### Exercise
Restate the full listing word for word; images stay out of it.

### Exercise data
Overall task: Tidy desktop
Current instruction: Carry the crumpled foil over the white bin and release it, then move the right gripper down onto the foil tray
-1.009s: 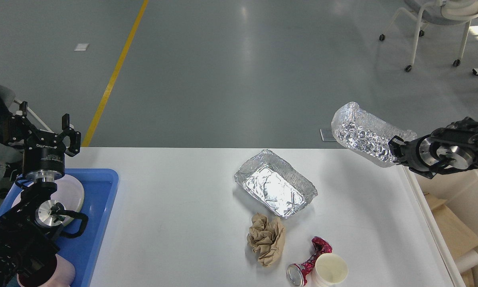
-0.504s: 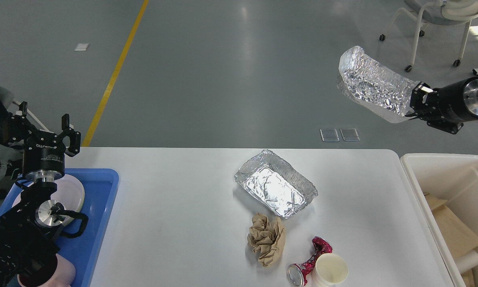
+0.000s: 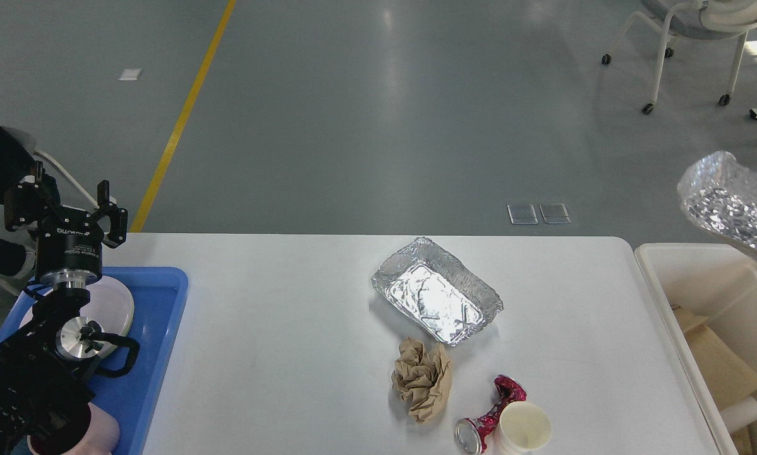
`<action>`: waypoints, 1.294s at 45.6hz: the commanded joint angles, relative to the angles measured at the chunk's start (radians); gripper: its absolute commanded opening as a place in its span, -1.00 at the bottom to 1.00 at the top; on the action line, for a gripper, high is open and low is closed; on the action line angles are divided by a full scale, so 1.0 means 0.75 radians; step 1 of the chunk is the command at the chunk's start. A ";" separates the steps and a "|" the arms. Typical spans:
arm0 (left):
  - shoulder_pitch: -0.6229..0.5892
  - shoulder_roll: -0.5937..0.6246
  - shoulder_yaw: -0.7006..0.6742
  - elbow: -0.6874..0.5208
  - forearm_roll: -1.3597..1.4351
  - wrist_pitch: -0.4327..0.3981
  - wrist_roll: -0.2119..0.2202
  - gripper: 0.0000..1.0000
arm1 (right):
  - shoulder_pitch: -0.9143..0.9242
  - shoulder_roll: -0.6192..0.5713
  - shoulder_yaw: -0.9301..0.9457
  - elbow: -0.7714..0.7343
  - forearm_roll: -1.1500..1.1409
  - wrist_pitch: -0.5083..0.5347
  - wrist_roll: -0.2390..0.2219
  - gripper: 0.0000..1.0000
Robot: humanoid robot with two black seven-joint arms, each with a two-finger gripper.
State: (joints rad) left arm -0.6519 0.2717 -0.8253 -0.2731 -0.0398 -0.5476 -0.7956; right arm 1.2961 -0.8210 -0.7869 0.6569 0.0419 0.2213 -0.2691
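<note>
- Desktop (image 3: 277,354): white tabletop with rounded corners, filling the lower centre of the frame; litter sits on its right half, so tidying looks unfinished.
- Foil tray (image 3: 436,299): crinkled, open side up, flat on the desktop at centre.
- Crumpled brown paper (image 3: 422,378): just below the foil tray, near its lower corner.
- Crushed red can (image 3: 489,416): lying on its side at the lower edge, touching a white paper cup (image 3: 522,430) that stands beside it, mouth up.
- Second foil tray (image 3: 732,205): airborne at the right edge, above the cream bin (image 3: 688,268); judged to be on its way into that bin as rubbish. Cut off by the frame, so whatever carries it is hidden.
- Right gripper: out of frame; state unknown.
- Left gripper (image 3: 69,205): upper left, pointing up over the blue tray (image 3: 157,316), fingers spread apart and holding nothing; apparently parked.
- Blue tray contents: a white plate (image 3: 113,303), largely masked by the arm; a pinkish object at the lower left corner is too obscured to identify.
- Bin contents: brown cardboard pieces, partly cut off.
</note>
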 commanded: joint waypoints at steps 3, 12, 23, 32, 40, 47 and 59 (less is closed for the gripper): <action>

### Result for this exercise
Overall task: Tidy desktop
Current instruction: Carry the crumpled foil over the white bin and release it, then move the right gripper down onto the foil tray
-1.009s: 
-0.504s: 
+0.000s: 
`<action>`: waypoints, 1.294s at 45.6hz: the commanded joint angles, relative to the angles measured at the chunk's start (radians); gripper: its absolute commanded opening as a place in its span, -1.00 at the bottom to 1.00 at the top; on the action line, for a gripper, high is open and low is closed; on the action line angles are divided by a full scale, so 1.0 means 0.75 radians; step 1 of the chunk is the command at the chunk's start. A ";" separates the steps and a "|" the arms. Typical spans:
arm0 (left):
  - shoulder_pitch: -0.6229..0.5892
  - shoulder_roll: -0.5937..0.6246
  - shoulder_yaw: -0.7006..0.6742
  - elbow: -0.6874..0.5208
  - forearm_roll: -1.3597..1.4351
  - wrist_pitch: -0.4327..0.3981
  - wrist_roll: -0.2119..0.2202
  - gripper: 0.0000..1.0000
arm1 (right):
  - shoulder_pitch: -0.9143..0.9242
  - shoulder_roll: -0.6192..0.5713
  - shoulder_yaw: -0.9301..0.9457
  - elbow: -0.7714..0.7343
  - forearm_roll: -1.1500..1.1409
  - wrist_pitch: -0.5083..0.5347
  - wrist_roll: -0.2390..0.2219
  - gripper: 0.0000..1.0000
Robot: humanoid robot with two black seven-joint arms, each with a two-finger gripper.
State: (joints rad) left arm -0.6519 0.2717 -0.8253 -0.2731 -0.0398 -0.5476 -0.7956; right arm 1.2961 -0.8210 -0.7869 0.6569 0.0419 0.2213 -0.2691
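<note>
- Desktop (image 3: 277,354): white tabletop with rounded corners, filling the lower centre of the frame; litter sits on its right half, so tidying looks unfinished.
- Foil tray (image 3: 436,299): crinkled, open side up, flat on the desktop at centre.
- Crumpled brown paper (image 3: 422,378): just below the foil tray, near its lower corner.
- Crushed red can (image 3: 489,416): lying on its side at the lower edge, touching a white paper cup (image 3: 522,430) that stands beside it, mouth up.
- Second foil tray (image 3: 732,205): airborne at the right edge, above the cream bin (image 3: 688,268); judged to be on its way into that bin as rubbish. Cut off by the frame, so whatever carries it is hidden.
- Right gripper: out of frame; state unknown.
- Left gripper (image 3: 69,205): upper left, pointing up over the blue tray (image 3: 157,316), fingers spread apart and holding nothing; apparently parked.
- Blue tray contents: a white plate (image 3: 113,303), largely masked by the arm; a pinkish object at the lower left corner is too obscured to identify.
- Bin contents: brown cardboard pieces, partly cut off.
</note>
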 commanded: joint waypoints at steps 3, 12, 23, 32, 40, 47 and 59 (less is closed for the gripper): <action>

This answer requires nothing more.